Thanks for your answer but here I wanted to ask different question.I mean when we use ML models we need to use random numbers for sampling or initialization purpose. Is it okay to just use different languages then. Is there any big role of random number generators?. If yes how can we achieve the same results on different plateforms. Thanks in advance.
Small differences in the implementation of an algorithm across libraries can result in differences of results.
I recommend using one tool to prepare the data that is then used across different languages, for consistency.
Thank you so much Jason. Have a nice day.
Just a little request: five years later since you did this article there have be many changes. For instance Matlab has evolved substantially, python has become a standard (even, I think, in your blog)… Do you think that this article needs a new version? Many thanks!!
I think it does not matter what language you use while learning ML.
If you want to be productive and get a job, Python is the winner, at least for now:
Dear Dr Jason,
Suppose you write a program in Python involving libraries for machine learning. Is there a way of converting a Python-written program into another language like C or Java in order to improve the execution speed of the program?
Anthony of Sydney
There are many options.
You can use cython to speed up python code.

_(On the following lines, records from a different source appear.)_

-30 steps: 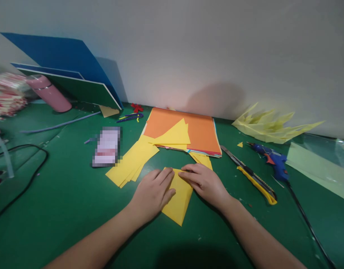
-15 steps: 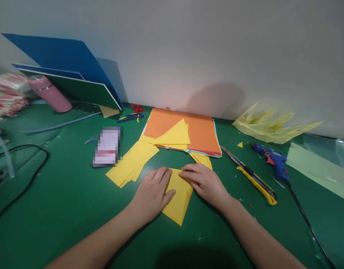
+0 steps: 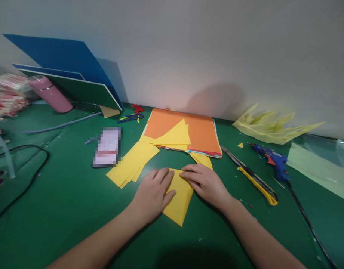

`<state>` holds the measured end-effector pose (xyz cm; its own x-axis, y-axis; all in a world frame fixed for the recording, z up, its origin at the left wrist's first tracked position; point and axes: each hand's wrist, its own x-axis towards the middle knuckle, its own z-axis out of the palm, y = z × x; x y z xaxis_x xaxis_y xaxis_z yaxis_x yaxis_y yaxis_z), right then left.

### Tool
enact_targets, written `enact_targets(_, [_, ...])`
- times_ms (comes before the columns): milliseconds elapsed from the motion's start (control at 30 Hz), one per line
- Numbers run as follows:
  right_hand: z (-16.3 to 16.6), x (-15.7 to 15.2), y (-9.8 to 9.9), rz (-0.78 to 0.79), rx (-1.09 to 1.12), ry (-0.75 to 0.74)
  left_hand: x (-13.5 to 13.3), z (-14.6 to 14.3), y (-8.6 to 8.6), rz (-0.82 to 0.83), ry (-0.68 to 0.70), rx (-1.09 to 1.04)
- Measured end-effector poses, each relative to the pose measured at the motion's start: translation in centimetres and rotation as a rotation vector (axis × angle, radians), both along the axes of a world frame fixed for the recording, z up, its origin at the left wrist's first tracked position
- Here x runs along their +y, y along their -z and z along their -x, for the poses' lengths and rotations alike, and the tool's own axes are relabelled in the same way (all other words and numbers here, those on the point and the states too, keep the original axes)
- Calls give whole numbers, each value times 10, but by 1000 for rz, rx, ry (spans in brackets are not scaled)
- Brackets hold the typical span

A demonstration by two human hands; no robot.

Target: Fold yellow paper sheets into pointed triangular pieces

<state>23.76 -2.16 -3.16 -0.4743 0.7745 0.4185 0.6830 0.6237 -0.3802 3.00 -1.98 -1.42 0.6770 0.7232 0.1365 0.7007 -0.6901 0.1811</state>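
Observation:
A folded sheet of yellow paper (image 3: 178, 196) lies on the green table between my hands, with a slanting crease near its lower right edge. My left hand (image 3: 152, 192) rests on its left side, fingers stretched flat and thumb apart. At the upper right edge of the sheet, my right hand (image 3: 207, 184) has its fingers bent together on the paper; its thumb is hidden. Just beyond my left hand is a fanned pile of yellow paper strips (image 3: 132, 162). More yellow strips (image 3: 202, 160) show behind my right hand.
Behind lies a stack of coloured paper (image 3: 160, 125) with yellow triangles (image 3: 174, 136) on top. To the right are a utility knife (image 3: 254, 181), a glue gun (image 3: 274, 160) and a spiky pale-yellow paper piece (image 3: 273, 127). At left are a blurred phone-like object (image 3: 107, 147), pink bottle (image 3: 51, 94) and boards (image 3: 68, 52).
Both hands and the yellow paper hold nearly the same position. Only a very slight shift of the whole view shows.

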Motion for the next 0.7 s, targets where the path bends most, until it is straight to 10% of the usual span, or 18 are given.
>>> enact_targets(700, [1, -1, -4, 6, -92, 16, -2, 2, 9, -53, -41, -22])
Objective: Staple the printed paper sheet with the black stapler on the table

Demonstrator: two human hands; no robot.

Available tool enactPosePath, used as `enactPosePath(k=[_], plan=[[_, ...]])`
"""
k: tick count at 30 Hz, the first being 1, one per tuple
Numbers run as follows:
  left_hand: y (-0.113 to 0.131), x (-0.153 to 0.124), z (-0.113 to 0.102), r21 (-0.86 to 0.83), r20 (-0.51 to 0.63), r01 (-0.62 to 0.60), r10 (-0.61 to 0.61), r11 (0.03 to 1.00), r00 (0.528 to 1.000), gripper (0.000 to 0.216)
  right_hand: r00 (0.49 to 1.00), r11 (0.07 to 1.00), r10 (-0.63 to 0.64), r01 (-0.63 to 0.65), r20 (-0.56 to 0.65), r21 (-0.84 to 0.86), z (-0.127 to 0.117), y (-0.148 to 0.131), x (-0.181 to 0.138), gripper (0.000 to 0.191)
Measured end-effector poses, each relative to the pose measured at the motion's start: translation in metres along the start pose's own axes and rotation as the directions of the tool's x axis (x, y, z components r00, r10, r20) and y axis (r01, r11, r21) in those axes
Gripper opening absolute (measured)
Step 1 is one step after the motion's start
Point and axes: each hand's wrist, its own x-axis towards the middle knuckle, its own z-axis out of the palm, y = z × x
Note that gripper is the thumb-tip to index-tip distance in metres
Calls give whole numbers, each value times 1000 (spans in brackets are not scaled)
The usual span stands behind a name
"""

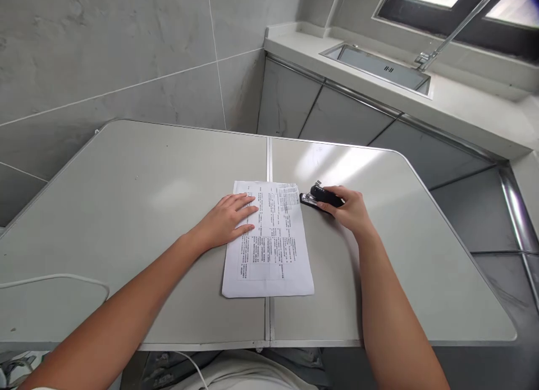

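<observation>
Printed sheets of paper [269, 266] lie in a stack across the table's middle seam, their text running sideways. My left hand [229, 218] rests flat on the left part of the stack, fingers spread. In my right hand [347, 207] is a black stapler [324, 195], gripped around its body just right of the paper. The stapler's front end points left and sits close beside the upper right edge of the sheets; whether it touches them I cannot tell. Its underside is partly hidden by my fingers.
The pale folding table [177, 159] has a metal-trimmed seam and rim. A white cable [54, 276] runs over its left side. Behind stand a grey tiled wall [126, 41] and a counter [458, 103] with a sink [379, 69] and a tap [425, 58].
</observation>
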Motion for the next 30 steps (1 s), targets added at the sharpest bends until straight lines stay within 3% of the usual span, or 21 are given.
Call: enactPosePath(k=[4, 8, 14, 17, 30], plan=[[-3, -1, 1, -9, -41, 16, -16, 1000, 999, 42, 971, 989, -144, 141, 188, 34, -6, -2, -3, 32], [-1, -1, 0, -23, -45, 27, -28, 999, 999, 41, 942, 984, -178, 169, 284, 57, -6, -7, -4, 32], [0, -1, -3, -59, -30, 20, -22, 998, 999, 41, 919, 954, -295, 299, 260, 26, 8, -22, -3, 48], [-1, -1, -3, -72, -34, 20, -23, 997, 999, 40, 905, 935, -350, 354, 241, 32, 13, -29, -3, 41], [-2, -1, -2, -102, -59, 5, -11, 995, 998, 40, 926, 938, -292, 326, 240, -116, 20, -44, -8, 37]])
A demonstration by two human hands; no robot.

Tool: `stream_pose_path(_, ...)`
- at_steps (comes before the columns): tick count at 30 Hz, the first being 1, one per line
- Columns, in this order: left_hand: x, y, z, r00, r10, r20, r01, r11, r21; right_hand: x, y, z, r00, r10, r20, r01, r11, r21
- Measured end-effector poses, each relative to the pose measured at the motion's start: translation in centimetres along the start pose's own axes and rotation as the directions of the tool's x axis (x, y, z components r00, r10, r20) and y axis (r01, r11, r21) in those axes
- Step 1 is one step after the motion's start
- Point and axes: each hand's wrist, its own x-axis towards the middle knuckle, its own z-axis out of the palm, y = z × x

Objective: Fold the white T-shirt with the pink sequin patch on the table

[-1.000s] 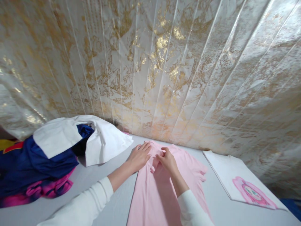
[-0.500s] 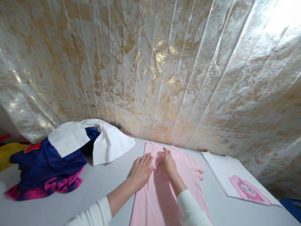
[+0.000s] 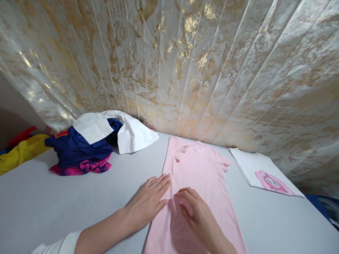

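A pink T-shirt (image 3: 201,176) lies spread on the white surface in front of me, its left side folded inward in a long strip. The folded-over sleeve (image 3: 182,152) is rumpled near the top left. My left hand (image 3: 150,199) rests flat along the shirt's left edge, fingers stretched out. Over the middle of the shirt, my right hand (image 3: 194,211) is loosely bent, with a gap between thumb and fingers and nothing seen in it. Its fingertips are close to the cloth; whether they touch it I cannot tell.
On the left sits a heap of clothes with a white garment (image 3: 132,135) over a dark blue one (image 3: 82,150) and a pink-purple one (image 3: 92,165). Yellow cloth (image 3: 23,153) lies beyond. A folded white shirt with a pink print (image 3: 272,181) lies right. A shiny gold-patterned sheet (image 3: 169,70) hangs behind.
Both hands have moved down the shirt toward me, away from the folded sleeve, which now shows uncovered. The right fingers have come off the sleeve. The view has tilted downward.
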Motion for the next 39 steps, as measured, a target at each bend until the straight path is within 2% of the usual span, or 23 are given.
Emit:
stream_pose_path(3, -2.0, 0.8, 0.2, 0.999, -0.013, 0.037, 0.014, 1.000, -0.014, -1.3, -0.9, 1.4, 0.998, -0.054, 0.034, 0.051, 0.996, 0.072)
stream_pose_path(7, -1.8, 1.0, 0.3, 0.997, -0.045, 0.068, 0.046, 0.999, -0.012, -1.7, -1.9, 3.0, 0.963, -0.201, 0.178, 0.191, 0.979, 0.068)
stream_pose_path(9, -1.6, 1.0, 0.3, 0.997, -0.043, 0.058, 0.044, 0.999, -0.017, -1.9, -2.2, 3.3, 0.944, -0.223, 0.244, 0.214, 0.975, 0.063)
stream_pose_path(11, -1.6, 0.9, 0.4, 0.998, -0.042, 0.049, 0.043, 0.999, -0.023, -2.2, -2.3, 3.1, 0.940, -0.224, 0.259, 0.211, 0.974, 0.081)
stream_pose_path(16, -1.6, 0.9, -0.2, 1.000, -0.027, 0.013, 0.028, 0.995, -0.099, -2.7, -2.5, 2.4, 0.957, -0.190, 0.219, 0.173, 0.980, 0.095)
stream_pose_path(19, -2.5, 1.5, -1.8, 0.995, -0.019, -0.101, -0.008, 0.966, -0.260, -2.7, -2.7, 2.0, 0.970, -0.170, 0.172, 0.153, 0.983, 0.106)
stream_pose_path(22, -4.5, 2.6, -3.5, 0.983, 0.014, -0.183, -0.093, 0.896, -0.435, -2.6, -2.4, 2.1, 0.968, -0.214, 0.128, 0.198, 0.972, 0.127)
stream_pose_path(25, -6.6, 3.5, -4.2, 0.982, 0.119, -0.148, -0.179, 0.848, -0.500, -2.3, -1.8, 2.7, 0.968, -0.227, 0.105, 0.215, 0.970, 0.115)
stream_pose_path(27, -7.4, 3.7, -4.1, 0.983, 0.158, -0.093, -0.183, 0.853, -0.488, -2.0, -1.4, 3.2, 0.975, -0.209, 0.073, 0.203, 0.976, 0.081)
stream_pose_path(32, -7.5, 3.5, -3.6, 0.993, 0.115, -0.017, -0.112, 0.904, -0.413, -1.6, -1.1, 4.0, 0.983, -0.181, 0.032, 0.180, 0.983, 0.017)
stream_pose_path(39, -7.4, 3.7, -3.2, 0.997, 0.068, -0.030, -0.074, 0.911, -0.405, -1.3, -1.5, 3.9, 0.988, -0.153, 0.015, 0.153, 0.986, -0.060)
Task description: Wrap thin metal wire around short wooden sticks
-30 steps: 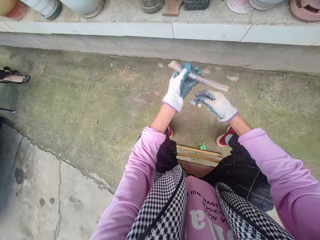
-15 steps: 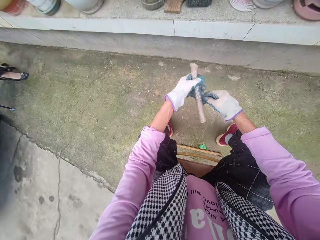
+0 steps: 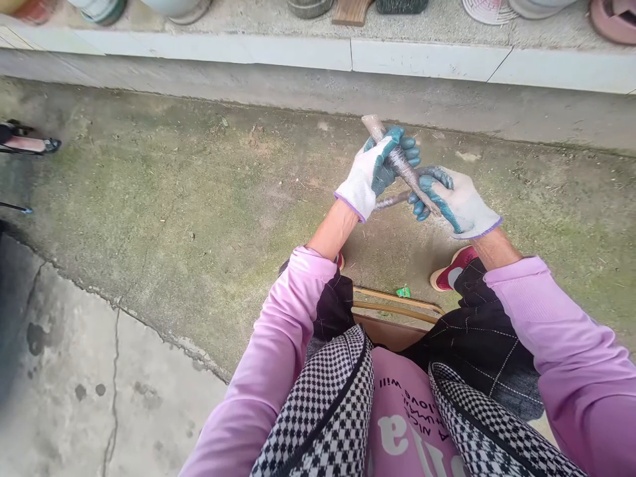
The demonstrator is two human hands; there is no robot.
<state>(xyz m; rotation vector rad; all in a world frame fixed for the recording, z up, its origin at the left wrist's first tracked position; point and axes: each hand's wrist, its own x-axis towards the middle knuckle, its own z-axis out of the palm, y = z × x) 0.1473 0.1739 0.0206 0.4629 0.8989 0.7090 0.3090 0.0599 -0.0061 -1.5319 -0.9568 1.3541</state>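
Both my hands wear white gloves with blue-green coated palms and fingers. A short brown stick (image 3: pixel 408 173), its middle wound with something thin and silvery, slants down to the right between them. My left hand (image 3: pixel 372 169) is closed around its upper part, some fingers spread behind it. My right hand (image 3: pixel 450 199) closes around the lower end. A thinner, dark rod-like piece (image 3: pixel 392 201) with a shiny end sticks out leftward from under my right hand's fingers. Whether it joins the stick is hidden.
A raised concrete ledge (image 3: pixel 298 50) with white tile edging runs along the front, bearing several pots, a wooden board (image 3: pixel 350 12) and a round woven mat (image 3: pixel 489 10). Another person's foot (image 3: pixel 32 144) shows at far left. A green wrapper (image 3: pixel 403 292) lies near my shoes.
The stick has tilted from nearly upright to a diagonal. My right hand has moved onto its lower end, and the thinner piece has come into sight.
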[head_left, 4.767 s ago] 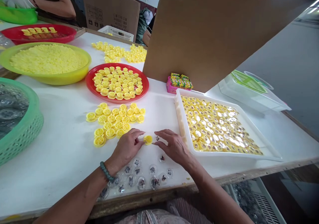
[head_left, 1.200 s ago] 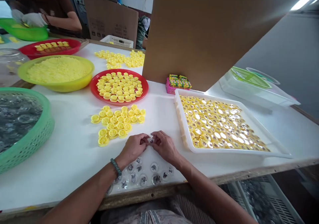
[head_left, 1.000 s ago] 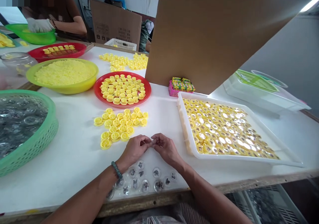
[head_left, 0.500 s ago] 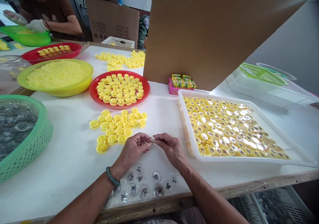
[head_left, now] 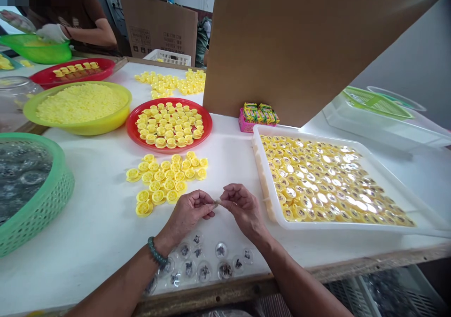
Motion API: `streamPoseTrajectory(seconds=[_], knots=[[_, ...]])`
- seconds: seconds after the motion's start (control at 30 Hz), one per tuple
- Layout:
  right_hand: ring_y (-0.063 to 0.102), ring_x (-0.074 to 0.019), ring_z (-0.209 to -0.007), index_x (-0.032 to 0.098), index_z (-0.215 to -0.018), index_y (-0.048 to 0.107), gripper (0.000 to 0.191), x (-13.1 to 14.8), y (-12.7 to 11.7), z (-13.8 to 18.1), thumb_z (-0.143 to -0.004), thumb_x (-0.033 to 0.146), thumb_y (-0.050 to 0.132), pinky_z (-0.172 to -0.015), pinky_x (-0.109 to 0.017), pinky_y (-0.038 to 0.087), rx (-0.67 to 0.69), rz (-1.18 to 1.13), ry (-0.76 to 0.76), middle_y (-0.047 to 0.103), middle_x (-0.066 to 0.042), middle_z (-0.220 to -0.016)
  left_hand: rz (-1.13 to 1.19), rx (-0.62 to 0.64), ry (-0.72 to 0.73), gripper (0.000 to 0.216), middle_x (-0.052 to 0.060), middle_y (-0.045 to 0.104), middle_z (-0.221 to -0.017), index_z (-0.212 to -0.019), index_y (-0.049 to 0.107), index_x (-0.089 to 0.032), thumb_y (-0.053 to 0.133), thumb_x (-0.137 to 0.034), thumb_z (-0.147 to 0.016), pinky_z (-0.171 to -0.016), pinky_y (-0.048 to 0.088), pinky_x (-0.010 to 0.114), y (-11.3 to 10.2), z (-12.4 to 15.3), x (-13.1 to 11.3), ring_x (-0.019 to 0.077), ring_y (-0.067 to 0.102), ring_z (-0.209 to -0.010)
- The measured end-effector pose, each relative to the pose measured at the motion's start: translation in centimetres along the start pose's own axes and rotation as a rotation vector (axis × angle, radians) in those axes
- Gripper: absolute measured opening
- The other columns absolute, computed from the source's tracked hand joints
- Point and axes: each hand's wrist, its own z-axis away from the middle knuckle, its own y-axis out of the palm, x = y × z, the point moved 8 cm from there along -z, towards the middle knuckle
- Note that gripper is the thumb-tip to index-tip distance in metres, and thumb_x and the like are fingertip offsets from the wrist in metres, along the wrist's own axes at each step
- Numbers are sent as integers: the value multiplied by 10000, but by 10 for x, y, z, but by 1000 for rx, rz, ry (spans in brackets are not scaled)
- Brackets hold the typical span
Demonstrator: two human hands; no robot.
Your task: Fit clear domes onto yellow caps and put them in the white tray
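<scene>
My left hand and my right hand meet above the white table, their fingertips pinching a small pale piece between them. It is too small to identify. Just below my hands lie several clear plastic domes with dark printed pictures inside. A loose cluster of yellow round caps sits left of my left hand, close but apart from it. A beaded green bracelet circles my left wrist.
A red plate of yellow caps and a yellow-green bowl of small yellow pieces stand ahead. A white tray of caps lies right, a green basket left. A gloved co-worker's hand works far left, beyond a cardboard sheet's edge.
The yellow cap once beside my hands no longer shows there. My hands have come together and pinch the small piece. In the last moments, they have barely moved, and the view has shifted slightly.
</scene>
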Motion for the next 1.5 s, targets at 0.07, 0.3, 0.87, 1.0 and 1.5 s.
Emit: streamPoseTrajectory(seconds=[0.07, 0.3, 0.87, 1.0, 1.5], knots=[[570, -143, -735, 226, -970, 553, 241, 3, 1, 0, -756, 263, 659, -692, -266, 462, 24, 16, -14, 610, 0, -781, -37, 5, 13, 206, 26, 640, -744, -806, 614, -151, 659, -322, -698, -631, 477, 264, 1, -1, 0, 147, 603, -649], [578, -136, -677, 216, -909, 574, 138, 7, 10, 1, -783, 246, 621, -665, -262, 471, 90, 214, -50, 630, 6, -751, -464, -86, 157, 141, 2, 653, -659, -744, 666, -195, 604, -321, -741, -611, 441, 245, 1, 2, -6, 154, 581, -640], [563, -151, -700, 243, -987, 619, 220, 12, 16, 11, -768, 233, 635, -491, -228, 476, 45, 583, -223, 598, -34, -878, -361, -22, 192, 350, -4, 630, -665, -883, 694, -179, 412, -386, -885, -604, 418, 241, 7, 13, -14, 146, 553, -650], [524, -131, -667, 207, -911, 605, 163, 13, 16, 9, -761, 248, 655, -576, -238, 479, 57, 589, -224, 580, -17, -817, -920, -295, 396, 281, 52, 642, -892, -985, 638, -164, 479, -362, -864, -754, 442, 303, -27, 31, -52, 187, 565, -811], [543, -133, -727, 205, -941, 586, 202, 18, 18, 13, -755, 225, 661, -589, -223, 480, 135, 572, -255, 584, -17, -857, -1373, -137, 304, 138, 76, 574, -920, -931, 579, -160, 535, -186, -803, -807, 461, 383, -40, 40, -35, 234, 531, -909]])
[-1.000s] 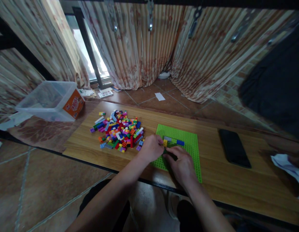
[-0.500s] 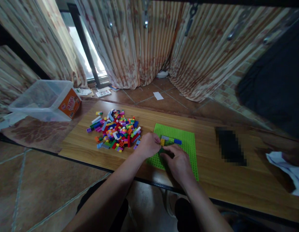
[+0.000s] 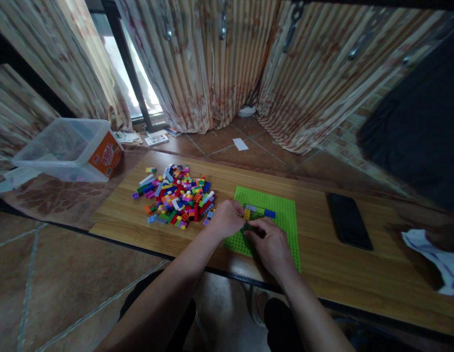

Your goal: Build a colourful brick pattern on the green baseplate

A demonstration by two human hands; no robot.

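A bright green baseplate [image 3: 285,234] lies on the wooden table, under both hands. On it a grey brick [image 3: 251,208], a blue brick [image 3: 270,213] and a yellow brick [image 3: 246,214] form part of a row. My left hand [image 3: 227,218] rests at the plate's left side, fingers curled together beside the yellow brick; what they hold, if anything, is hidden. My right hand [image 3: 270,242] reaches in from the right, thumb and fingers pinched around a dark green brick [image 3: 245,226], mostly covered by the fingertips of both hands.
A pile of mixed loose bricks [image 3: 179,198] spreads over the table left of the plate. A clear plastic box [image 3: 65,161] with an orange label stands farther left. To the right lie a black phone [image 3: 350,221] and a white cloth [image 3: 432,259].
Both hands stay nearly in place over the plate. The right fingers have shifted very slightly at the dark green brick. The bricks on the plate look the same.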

You can use c against the same or similar enough backend libs.
You can re-write everything from scratch.
I am a bioinformatician, i m interested to learn machine learning through genomics, but i have to know where am i need to begin, is biopython packages are best or not? And is this the valuable one to have a job in genomics via machine learning?
You can start here:
Swift is becoming big with S4TF becoming popular.
Not sure about machine learning, but I know that learning Python was far more useful to me than R.
R was limited in available resources whereas Python’s community has produce more reusable code that you can build upon.
Also, Python is more flexible. Once you learn it you can build websites, automate processes, even build robots if you want. R might let you do that, but you’ll have to build most of it because the community is not as active.
Also, Python forces structure upon you. It might seems annoying at first, but it will help write better code over time.
Having learned R first, and Python after, I highly recommend Python.
I would recommend Python too at this stage.
Is Python still the undisputed King? How do all these automated and NoCode ML tools fit into everything now?
Hi Shaun…Python is still the way to go. We beleive that it is important to continue to build skill in Python for machine learning, however it is also beneficial to understand emerging tools to increase efficiency.